- Opening Delimiter -

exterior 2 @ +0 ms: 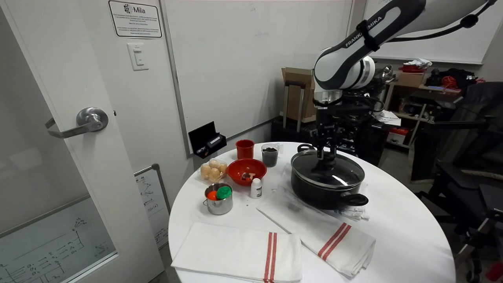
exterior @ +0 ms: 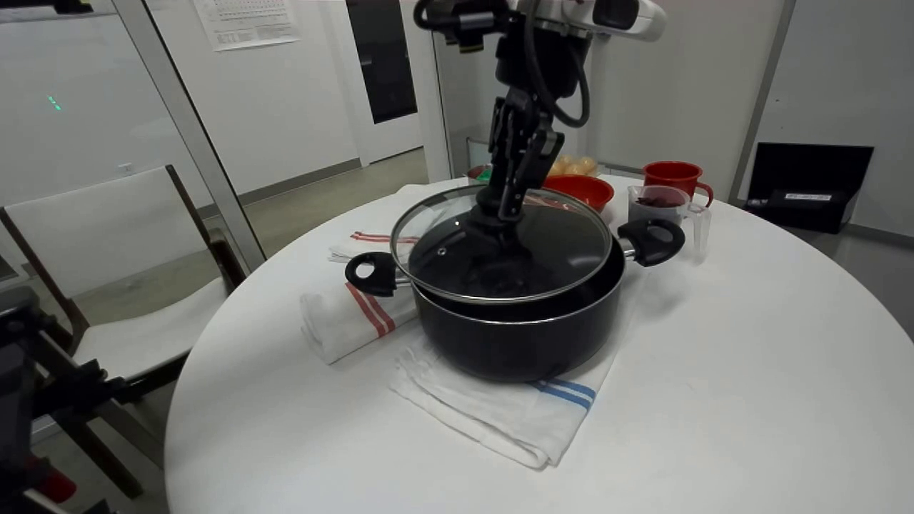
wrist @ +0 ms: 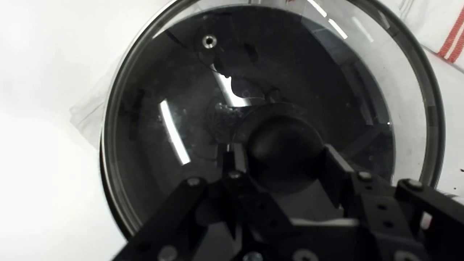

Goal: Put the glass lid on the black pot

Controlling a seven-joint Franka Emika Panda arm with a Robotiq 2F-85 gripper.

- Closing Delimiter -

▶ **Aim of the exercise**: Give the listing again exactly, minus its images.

▶ **Solution to this task**:
exterior 2 @ +0 ms: 
exterior @ +0 ms: 
wrist @ +0 ms: 

Goal: Put the glass lid on the black pot

Controlling a seven-joint Franka Emika Panda arm with a Robotiq 2F-85 gripper.

The output has been given in full.